Find the string "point" in the data, then copy every line where it is found.

BEGIN SUPPLIED RECORDS

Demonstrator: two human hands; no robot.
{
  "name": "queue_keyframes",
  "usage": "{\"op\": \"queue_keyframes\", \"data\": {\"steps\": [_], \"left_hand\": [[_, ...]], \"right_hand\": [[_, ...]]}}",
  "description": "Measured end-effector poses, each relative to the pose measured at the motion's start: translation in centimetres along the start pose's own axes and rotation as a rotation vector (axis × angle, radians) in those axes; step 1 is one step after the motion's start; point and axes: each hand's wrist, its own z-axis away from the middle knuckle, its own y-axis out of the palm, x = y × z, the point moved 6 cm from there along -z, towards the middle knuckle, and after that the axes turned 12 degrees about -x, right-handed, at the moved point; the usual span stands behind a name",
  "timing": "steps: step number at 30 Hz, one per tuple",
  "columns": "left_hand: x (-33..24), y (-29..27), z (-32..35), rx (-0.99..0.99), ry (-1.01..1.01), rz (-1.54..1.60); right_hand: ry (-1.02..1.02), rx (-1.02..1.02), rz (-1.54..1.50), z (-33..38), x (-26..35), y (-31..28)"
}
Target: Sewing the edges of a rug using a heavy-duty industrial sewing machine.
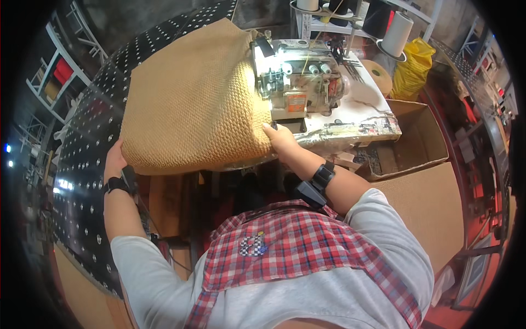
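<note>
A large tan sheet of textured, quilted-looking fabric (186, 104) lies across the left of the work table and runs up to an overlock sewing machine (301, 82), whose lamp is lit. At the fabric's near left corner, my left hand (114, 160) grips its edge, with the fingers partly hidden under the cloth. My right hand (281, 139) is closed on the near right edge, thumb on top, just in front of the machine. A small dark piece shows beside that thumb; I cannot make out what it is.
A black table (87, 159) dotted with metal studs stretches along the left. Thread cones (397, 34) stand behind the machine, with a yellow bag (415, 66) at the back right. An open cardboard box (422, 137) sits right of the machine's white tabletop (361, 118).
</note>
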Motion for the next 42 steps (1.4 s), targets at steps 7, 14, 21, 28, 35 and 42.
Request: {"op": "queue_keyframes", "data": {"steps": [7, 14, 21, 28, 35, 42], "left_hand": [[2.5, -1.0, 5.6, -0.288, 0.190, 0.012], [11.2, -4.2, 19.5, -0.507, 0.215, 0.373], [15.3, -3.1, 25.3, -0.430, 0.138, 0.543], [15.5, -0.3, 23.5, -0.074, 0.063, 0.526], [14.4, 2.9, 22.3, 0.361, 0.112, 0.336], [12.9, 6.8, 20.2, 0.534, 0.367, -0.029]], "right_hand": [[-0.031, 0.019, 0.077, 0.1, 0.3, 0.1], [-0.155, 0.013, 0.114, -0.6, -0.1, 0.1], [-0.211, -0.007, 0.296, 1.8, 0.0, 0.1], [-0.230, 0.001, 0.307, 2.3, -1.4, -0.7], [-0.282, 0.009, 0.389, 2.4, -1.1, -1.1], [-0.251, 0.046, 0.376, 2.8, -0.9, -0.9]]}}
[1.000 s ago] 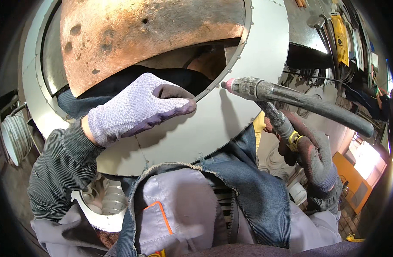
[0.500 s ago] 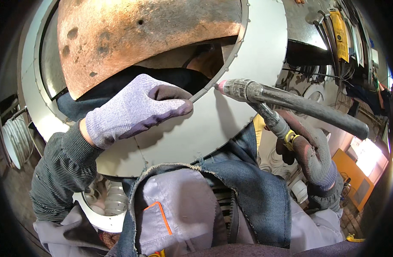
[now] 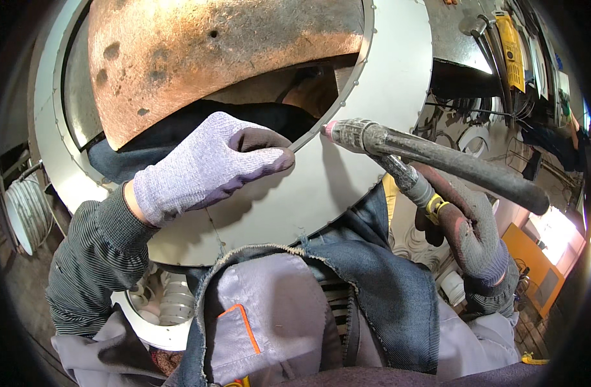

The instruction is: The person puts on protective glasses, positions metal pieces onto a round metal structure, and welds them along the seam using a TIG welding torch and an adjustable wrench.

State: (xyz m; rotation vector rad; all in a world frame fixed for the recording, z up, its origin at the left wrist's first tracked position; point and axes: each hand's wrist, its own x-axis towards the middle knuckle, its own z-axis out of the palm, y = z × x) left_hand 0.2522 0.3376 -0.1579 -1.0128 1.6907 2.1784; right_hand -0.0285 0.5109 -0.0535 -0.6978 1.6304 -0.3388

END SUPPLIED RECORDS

RESPONSE AREA:
  "description": "Measured end-effector poses, each relative to the pose measured at the motion's start: translation in centimetres along the start pose's own axes and rotation as a rotation vector (axis × angle, radians) in those axes; step 1 is one step after the motion's start; point and axes: each hand's wrist, its own z-axis away from the middle knuckle, its own y-axis out of the palm, x = y × z, the point moved 6 cm from there along -z, towards the middle knuckle, and after that the axes turned 12 degrees about -x, right-handed, at the moved point; the usual span stands behind a name",
State: (xyz m; rotation vector rad; all in a world frame fixed for the recording, z up, its origin at the left wrist's first tracked position; point and axes: each hand's wrist, its own x-axis towards the middle knuckle, its own z-axis out of the palm, y = z × x) left_hand 0.2522 0.3376 -0.1579 -1.0128 1.6907 2.1784; right_hand -0.0285 0.5109 -0.0535 -0.6978 1.6304 -0.3388

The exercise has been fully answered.